↓
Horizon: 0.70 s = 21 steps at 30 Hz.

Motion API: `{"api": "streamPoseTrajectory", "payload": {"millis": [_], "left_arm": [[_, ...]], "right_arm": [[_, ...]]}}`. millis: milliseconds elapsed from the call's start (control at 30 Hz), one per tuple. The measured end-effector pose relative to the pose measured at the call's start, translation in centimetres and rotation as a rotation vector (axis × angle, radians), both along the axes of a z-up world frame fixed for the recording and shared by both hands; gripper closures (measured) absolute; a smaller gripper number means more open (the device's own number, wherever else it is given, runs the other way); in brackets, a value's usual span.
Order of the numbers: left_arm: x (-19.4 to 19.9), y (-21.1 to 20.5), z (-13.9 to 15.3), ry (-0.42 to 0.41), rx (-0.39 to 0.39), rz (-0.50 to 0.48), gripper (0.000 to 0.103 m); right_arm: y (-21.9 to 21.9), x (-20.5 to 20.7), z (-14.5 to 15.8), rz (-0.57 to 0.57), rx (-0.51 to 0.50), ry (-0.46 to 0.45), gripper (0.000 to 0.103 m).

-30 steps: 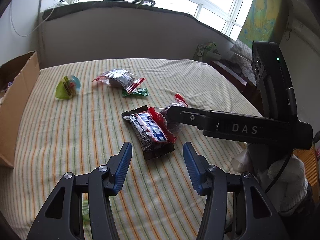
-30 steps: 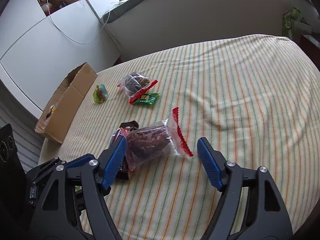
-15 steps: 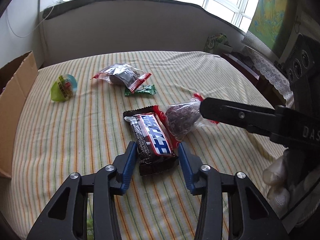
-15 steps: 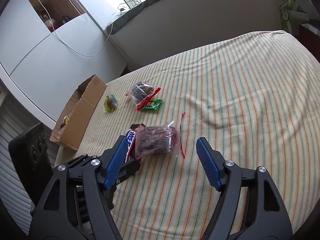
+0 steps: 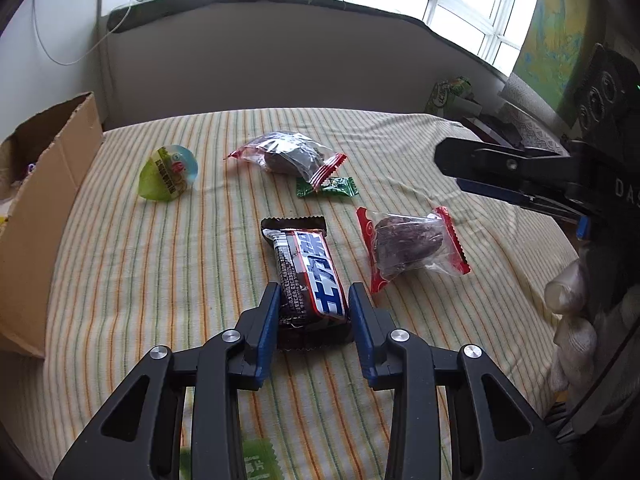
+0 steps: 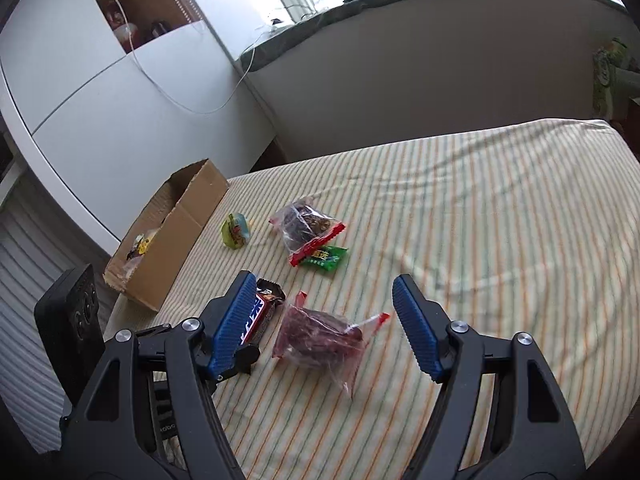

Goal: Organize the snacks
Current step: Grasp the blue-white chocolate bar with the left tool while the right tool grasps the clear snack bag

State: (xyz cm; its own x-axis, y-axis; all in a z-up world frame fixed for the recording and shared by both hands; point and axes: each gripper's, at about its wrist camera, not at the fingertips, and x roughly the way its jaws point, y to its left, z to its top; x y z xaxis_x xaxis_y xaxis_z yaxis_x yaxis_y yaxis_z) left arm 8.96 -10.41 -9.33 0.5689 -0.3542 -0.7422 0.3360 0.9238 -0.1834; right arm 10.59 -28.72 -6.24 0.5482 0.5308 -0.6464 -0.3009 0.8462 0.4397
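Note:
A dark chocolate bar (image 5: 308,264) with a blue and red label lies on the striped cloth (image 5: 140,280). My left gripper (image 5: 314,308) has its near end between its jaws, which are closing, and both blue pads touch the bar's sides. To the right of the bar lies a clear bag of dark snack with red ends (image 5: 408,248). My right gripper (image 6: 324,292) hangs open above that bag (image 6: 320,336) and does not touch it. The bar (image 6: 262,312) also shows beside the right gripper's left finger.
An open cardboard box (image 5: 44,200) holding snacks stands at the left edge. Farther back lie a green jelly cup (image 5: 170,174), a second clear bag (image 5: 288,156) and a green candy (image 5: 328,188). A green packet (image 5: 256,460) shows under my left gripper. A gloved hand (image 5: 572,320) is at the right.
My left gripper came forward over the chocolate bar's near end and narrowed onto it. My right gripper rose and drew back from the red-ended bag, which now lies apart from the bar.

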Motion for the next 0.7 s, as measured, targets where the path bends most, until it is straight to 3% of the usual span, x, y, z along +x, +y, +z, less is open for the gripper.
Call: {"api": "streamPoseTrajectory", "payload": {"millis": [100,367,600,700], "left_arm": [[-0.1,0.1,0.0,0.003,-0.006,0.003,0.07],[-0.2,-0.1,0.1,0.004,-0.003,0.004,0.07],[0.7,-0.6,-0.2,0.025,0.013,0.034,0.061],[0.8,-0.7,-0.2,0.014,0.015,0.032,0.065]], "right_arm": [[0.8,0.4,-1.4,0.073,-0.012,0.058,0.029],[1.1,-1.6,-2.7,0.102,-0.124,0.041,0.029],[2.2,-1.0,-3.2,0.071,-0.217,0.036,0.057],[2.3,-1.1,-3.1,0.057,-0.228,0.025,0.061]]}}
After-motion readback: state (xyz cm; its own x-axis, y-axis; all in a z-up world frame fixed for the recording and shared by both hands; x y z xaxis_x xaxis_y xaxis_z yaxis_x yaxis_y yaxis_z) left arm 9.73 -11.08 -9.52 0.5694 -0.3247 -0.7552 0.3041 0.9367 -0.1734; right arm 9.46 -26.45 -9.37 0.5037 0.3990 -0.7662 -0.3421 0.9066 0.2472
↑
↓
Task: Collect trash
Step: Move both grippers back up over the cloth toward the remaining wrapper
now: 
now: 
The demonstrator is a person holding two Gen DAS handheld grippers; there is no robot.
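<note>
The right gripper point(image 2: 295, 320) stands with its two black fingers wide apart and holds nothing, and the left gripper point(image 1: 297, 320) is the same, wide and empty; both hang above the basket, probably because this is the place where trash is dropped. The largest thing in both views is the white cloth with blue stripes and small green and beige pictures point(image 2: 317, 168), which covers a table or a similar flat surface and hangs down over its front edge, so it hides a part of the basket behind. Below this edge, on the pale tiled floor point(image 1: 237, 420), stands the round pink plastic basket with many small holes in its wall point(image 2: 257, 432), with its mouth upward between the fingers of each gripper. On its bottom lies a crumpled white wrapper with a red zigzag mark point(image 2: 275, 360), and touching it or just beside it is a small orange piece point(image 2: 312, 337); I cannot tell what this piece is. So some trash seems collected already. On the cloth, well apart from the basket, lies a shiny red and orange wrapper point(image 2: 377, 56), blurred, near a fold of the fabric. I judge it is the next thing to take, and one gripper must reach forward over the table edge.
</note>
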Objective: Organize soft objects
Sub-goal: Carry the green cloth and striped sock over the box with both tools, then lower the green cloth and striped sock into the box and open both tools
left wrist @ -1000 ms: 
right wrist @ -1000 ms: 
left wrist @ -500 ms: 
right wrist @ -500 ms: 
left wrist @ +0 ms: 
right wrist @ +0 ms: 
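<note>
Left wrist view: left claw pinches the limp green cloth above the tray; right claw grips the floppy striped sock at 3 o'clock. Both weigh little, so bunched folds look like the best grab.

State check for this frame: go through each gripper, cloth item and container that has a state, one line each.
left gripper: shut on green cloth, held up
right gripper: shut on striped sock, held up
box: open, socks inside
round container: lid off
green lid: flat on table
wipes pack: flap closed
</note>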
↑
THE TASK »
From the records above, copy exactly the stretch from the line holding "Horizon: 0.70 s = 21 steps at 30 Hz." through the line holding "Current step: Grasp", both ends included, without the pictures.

RESPONSE TO THIS TASK »
Horizon: 0.70 s = 21 steps at 30 Hz.

Motion API: `{"api": "streamPoseTrajectory", "payload": {"millis": [_], "left_arm": [[_, ...]], "right_arm": [[_, ...]]}}`. millis: milliseconds elapsed from the call's start (control at 30 Hz), one per tuple. The measured end-effector pose relative to the pose measured at the call's start, translation in centimetres and rotation as a rotation vector (axis × angle, radians), both along the axes of a z-up world frame fixed for the recording and shared by both hands; gripper closures (measured) absolute; a smaller gripper number means more open (the device's own number, wherever else it is given, runs the other way); in brackets, a value's usual span.
Order of the numbers: left_arm: x (-19.4 to 19.9), y (-21.1 to 20.5), z (-13.9 to 15.3), ry (-0.42 to 0.41), rx (-0.39 to 0.39), rz (-0.50 to 0.48), gripper (0.000 to 0.103 m); right_arm: y (-21.9 to 21.9), x (-20.5 to 20.7), z (-14.5 to 15.8), rz (-0.57 to 0.57), rx (-0.51 to 0.50), ry (-0.46 to 0.45), gripper (0.000 to 0.103 m).

-30 steps: 
-30 steps: 
-15 steps: 
-15 steps: 
+0 steps: 
+0 steps: 

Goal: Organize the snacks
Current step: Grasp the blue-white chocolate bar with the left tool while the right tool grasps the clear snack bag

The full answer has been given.